1. Give us a quick snapshot of you!
Writer, social worker, mom. Michigan to Georgia to California and back to Michigan.
2. When was the first moment you realized that you wanted to write, or do you have stories told to you about writing as a child?
My 3rd grade teacher made my entire class enter a poetry competition. I grumbled and struggled to write that one poem, but finally had some inspiration gazing out at the woods behind my house. My poem, If I Could Fly, won the contest. I got to read it in front of our entire school and attend a regional Young Authors Conference. I've been writing ever since, but it took 30 years for me to win another writing contest!
3. The Art of Holding On and Letting Go has 52 reviews on Amazon, and 50 of them are 5-Star and the other two are 4-Star, how does it feel to know that many people love your book?
This is one of the very rewarding parts of being an author. I know readers have lots of choices and we all have different reading preferences, so I'm honored when someone gives my book a try. And when they enjoy the story, when they relate to the story, when the story I've written is a bridge to their own life story - I love this human connection.
4. Do you have any upcoming events where people can come meet you?
I had weekly events for the first year after my book came out in September 2016, but I don't have that many scheduled now.

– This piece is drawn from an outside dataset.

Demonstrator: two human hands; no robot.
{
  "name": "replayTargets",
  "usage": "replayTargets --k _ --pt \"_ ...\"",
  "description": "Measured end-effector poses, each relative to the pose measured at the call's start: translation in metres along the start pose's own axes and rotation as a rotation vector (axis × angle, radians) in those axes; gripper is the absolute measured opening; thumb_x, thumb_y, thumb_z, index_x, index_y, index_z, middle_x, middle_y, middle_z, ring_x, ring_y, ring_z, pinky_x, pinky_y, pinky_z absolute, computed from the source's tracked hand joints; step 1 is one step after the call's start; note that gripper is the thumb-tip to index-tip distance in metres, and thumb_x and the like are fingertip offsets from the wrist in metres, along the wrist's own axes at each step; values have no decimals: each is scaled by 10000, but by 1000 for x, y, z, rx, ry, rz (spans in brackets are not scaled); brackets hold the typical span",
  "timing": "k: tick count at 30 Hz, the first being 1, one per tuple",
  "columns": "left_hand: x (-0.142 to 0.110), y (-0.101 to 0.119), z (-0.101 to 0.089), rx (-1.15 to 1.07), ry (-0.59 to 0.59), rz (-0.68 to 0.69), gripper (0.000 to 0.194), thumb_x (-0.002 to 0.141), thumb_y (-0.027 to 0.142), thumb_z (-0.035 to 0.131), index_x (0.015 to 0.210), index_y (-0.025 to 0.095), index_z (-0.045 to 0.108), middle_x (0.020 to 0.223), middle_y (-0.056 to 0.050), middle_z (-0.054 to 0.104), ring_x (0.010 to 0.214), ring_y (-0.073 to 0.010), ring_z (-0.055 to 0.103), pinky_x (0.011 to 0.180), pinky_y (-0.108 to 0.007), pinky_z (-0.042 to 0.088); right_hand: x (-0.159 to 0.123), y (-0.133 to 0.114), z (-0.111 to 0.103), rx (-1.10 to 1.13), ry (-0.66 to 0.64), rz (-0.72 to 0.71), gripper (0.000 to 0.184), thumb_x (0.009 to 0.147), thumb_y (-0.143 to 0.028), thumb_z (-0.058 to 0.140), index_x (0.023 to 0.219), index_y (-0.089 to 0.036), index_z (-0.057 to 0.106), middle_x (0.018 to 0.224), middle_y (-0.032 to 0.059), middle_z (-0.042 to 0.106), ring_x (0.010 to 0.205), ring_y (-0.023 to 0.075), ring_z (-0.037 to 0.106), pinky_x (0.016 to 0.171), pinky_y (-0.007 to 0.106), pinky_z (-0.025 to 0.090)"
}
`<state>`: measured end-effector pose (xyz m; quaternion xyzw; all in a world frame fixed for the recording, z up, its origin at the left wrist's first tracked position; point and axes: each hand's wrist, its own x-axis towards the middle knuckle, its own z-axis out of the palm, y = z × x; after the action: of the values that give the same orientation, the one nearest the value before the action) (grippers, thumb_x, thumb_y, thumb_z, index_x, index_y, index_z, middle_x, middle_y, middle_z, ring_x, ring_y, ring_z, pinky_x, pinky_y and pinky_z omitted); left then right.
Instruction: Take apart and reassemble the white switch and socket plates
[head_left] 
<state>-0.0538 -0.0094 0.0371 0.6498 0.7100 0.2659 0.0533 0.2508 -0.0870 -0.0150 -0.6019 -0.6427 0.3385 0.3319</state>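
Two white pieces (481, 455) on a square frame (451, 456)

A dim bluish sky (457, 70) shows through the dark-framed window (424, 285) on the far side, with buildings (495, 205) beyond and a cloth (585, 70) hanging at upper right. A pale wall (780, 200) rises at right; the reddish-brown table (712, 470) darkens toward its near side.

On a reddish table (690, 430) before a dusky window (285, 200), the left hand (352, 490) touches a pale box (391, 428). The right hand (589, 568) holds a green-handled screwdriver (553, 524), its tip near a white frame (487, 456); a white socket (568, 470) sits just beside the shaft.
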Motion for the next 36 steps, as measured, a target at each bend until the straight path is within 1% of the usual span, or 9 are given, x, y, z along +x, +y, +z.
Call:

I'll be at the Kerrytown Book Fest in Ann Arbor, MI on September 9th, and at the NCTE/ALAN conference in Houston in November. I love to meet with teens at schools, book clubs, and writing groups, so feel free to reach out!

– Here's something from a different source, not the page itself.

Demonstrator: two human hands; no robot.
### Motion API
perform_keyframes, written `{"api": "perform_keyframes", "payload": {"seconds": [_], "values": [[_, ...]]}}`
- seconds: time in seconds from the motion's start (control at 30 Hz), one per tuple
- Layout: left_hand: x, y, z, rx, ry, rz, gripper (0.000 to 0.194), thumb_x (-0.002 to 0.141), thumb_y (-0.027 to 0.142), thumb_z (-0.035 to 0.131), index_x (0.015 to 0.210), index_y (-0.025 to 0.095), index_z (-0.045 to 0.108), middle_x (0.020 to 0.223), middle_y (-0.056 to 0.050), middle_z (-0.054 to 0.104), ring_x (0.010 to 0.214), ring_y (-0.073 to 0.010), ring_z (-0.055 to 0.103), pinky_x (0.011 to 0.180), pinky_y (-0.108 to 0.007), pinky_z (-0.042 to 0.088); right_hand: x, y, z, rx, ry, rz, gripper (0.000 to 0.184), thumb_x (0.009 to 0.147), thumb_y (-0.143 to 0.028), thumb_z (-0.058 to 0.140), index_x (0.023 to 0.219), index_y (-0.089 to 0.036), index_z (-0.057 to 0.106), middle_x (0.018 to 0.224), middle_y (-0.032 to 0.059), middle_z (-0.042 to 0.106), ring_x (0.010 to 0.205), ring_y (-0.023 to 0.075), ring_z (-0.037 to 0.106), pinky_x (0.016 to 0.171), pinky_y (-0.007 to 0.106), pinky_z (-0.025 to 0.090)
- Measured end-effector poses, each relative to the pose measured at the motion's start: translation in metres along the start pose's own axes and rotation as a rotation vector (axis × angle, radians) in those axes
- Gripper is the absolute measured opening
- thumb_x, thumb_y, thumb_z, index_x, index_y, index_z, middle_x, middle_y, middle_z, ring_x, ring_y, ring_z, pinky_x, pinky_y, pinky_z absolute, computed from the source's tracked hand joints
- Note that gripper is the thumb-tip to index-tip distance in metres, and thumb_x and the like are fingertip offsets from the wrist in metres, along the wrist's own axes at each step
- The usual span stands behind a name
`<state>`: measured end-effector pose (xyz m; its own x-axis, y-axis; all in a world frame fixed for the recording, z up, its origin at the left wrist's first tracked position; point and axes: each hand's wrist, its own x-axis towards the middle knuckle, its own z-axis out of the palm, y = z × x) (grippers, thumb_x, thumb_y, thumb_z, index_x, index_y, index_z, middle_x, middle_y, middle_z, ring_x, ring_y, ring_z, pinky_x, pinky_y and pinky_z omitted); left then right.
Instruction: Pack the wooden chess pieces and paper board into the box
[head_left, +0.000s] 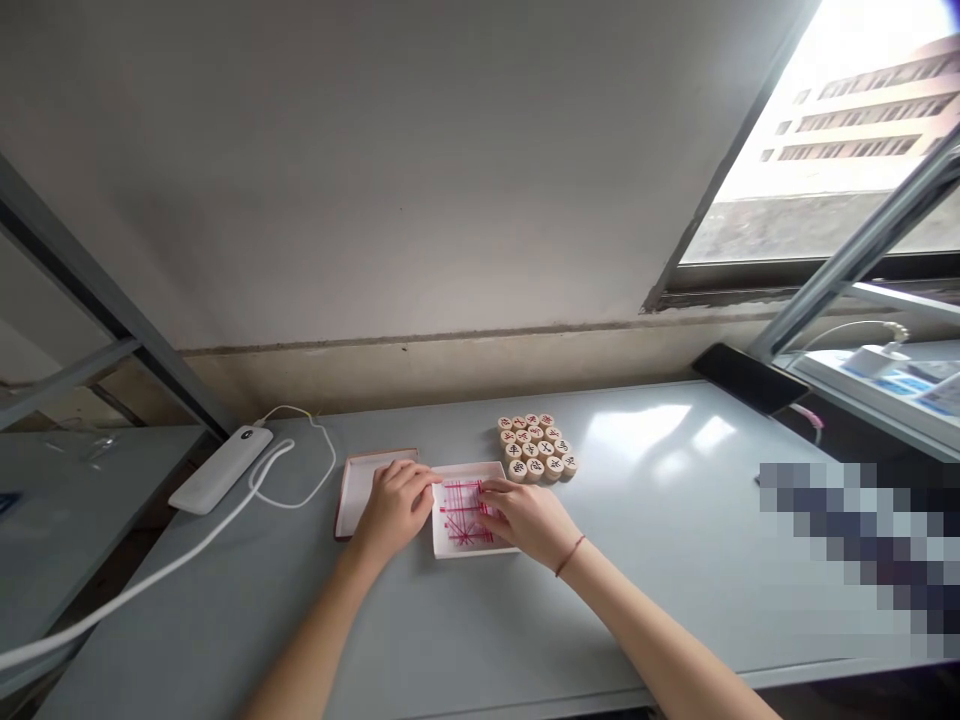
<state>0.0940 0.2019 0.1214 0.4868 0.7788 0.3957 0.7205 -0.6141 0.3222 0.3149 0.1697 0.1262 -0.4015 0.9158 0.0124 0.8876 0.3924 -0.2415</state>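
Note:
A shallow white box (444, 548) lies on the desk with a folded xiangqi board sheet (459, 520), printed in red lines, inside it. My left hand (396, 500) has its fingers bent together at the box's left wall, and its thumb is tucked close to that wall. Over the right part of the box, my right hand (531, 518) has thumb and fingers on the sheet, hiding its right side. Behind the box, wooden xiangqi pieces (535, 448) stand in a tight block of rows, with red and black characters on top. The box lid (352, 495) lies inside-up, partly behind my left hand.
On the left of the grey desk (645, 600) lies a white power bank or phone (221, 470) with a white cable (187, 555). A dark flat object (750, 378) rests at the back right near a metal post (862, 225). The wall borders the desk's far edge.

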Motion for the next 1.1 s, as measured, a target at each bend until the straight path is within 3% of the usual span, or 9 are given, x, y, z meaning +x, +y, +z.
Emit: {"api": "perform_keyframes", "payload": {"seconds": [0.23, 0.33, 0.47, 0.7, 0.83, 1.1], "values": [[-0.002, 0.006, -0.001, 0.015, -0.028, 0.005, 0.025, 0.085, 0.014, 0.047, 0.092, 0.023, 0.068, 0.092, -0.002, 0.070, 0.096, -0.0191, 0.057, 0.085, -0.036, 0.035, -0.001, 0.001, 0.003, 0.059, 0.031, -0.001, 0.027, 0.090, -0.034, 0.048, 0.105, -0.027, 0.070, 0.122, 0.0031, 0.064, 0.090, 0.0199, 0.067, 0.068, 0.026, 0.052], [-0.003, 0.016, -0.005, 0.050, -0.028, 0.024, 0.020, 0.083, 0.018, 0.050, 0.089, 0.024, 0.069, 0.091, -0.002, 0.070, 0.097, -0.0213, 0.057, 0.086, -0.039, 0.033, 0.002, 0.013, -0.001, 0.099, 0.131, 0.016, 0.029, 0.092, -0.035, 0.045, 0.102, -0.025, 0.070, 0.120, 0.0041, 0.064, 0.092, 0.0181, 0.066, 0.072, 0.025, 0.050], [-0.007, 0.033, -0.003, 0.023, -0.107, 0.108, 0.018, 0.084, 0.026, 0.053, 0.094, 0.025, 0.068, 0.099, -0.004, 0.070, 0.101, -0.0232, 0.057, 0.087, -0.041, 0.030, 0.020, 0.038, -0.014, 0.061, 0.259, 0.166, 0.032, 0.093, -0.032, 0.039, 0.106, -0.021, 0.066, 0.115, 0.0076, 0.064, 0.086, 0.0171, 0.064, 0.069, 0.025, 0.048], [-0.019, 0.045, 0.014, -0.049, -0.315, 0.211, 0.025, 0.085, 0.036, 0.057, 0.105, 0.026, 0.066, 0.114, -0.004, 0.065, 0.101, -0.0210, 0.058, 0.091, -0.040, 0.029, 0.074, 0.055, -0.027, -0.104, 0.068, 0.422, 0.030, 0.088, -0.032, 0.042, 0.110, -0.021, 0.060, 0.109, 0.0096, 0.064, 0.085, 0.0222, 0.064, 0.065, 0.028, 0.042], [-0.022, 0.048, 0.017, -0.036, -0.332, 0.245, 0.023, 0.087, 0.031, 0.054, 0.107, 0.028, 0.064, 0.110, -0.002, 0.066, 0.100, -0.0192, 0.058, 0.091, -0.039, 0.028, 0.089, 0.050, -0.025, -0.117, -0.001, 0.472, 0.026, 0.085, -0.029, 0.046, 0.102, -0.019, 0.063, 0.102, 0.0121, 0.066, 0.085, 0.0251, 0.065, 0.065, 0.030, 0.043], [-0.024, 0.049, 0.017, -0.073, -0.319, 0.270, 0.021, 0.088, 0.024, 0.051, 0.103, 0.028, 0.065, 0.107, -0.001, 0.067, 0.098, -0.0176, 0.058, 0.089, -0.037, 0.030, 0.099, 0.044, -0.021, -0.104, -0.018, 0.488, 0.022, 0.082, -0.017, 0.049, 0.093, -0.016, 0.068, 0.097, 0.0150, 0.070, 0.085, 0.0257, 0.067, 0.064, 0.029, 0.044]]}}
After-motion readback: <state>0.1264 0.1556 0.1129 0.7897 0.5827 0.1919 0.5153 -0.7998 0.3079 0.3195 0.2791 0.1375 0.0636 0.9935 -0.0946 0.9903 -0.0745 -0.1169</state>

5. Was describing the mountain climbing scenes difficult? When I read it the first time, it wasn't confusing at all to me, but it was something that I've never done, researched, even watched people do. That level of detail to make it understandable to those on the outside of mountain climbing must have been hard.

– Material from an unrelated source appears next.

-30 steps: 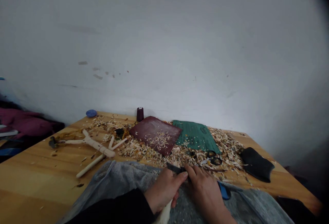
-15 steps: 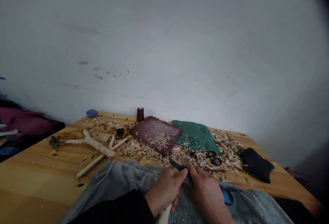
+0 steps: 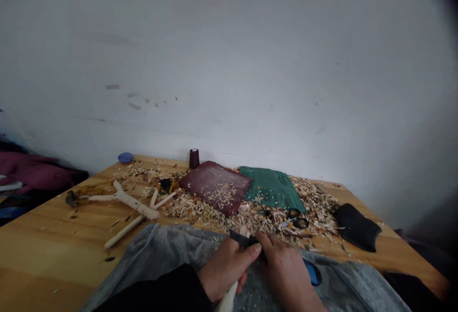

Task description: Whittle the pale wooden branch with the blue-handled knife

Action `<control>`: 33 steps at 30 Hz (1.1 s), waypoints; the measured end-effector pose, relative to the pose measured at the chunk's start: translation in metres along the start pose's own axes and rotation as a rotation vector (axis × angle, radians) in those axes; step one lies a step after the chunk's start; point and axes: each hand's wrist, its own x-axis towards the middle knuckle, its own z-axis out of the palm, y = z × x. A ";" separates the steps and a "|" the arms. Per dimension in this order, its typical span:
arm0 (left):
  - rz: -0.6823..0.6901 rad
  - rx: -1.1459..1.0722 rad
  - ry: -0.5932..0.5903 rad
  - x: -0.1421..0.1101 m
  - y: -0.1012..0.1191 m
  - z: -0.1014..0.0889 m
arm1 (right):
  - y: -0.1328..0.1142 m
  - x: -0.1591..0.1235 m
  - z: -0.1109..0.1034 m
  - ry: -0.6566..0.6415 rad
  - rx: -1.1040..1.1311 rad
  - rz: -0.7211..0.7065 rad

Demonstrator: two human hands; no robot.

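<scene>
My left hand is closed around a pale peeled wooden stick; its lower end shows below the palm and its whittled tip pokes out above the fingers. The thumb reaches across to the back of a knife with a dark blade. My right hand is wrapped around the knife's handle, whose blue and black end sticks out past the palm. The blade lies across the stick near its tip, pointing left. Both hands are over a grey cloth at the table's near edge.
Wood shavings cover the wooden table around a maroon sheet and a green sheet. Scissors and a black pad lie right. Forked peeled branches lie left; a thread spool stands behind.
The blade has shifted slightly left and down over the stick, and the stick's whittled tip now shows beside it. My right hand has moved a little left. The view has shifted slightly.
</scene>
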 end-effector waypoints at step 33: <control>0.019 0.081 0.016 0.000 0.011 0.004 | 0.000 -0.003 -0.002 0.086 -0.200 0.007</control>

Yes! I worked really hard to make the climbing scenes relatable for climbers and non-climbers. I am a climber, so I really enjoyed translating that to the page, but it required a lot of experimenting and revising. It was necessary to explain some of the terminology and equipment, but I also tried to focus on the "feeling" of climbing - the physical and emotional, as well as the connection with nature.
6. This next question is one of two I am going to ask everyone who appears on the blog. Who is your favorite superhero?
7. If you could describe yourself in only a couple words what would it be? Example, I’ve been referred to as “Properly Unproper” and “A Self-Deprecating Narcissist”
A self-depreciating narcissist? My background in psychology makes me want to analyze that a bit! I'll borrow from Whitman and say, "Quiet, but I contain multitudes." I've heard "you're so quiet" my entire life from friends, family, and strangers, but it's only been in recent years that I've begun to accept and embrace this as a positive quality. I am quiet. I love to observe and listen and "talk" inside my head and through my writing. It's how I find my voice, and how I better understand the world around me and my place within it. For many years, my writing was rejected as "too quiet." (Big surprise!) I'm learning how to add richness and amplify the emotional resonance in my stories. Esteemed editor, Emma Dryden describes this as the resonant roar of quiet books: scbwimithemitten.blogspot.com/2018/05/the-resonant-roar-of-quiet-books-by.html. And of course there is the wonderful book Quiet: the Power of Introverts in a World that Won't Stop Talking by Susan Cain. She's my superhero!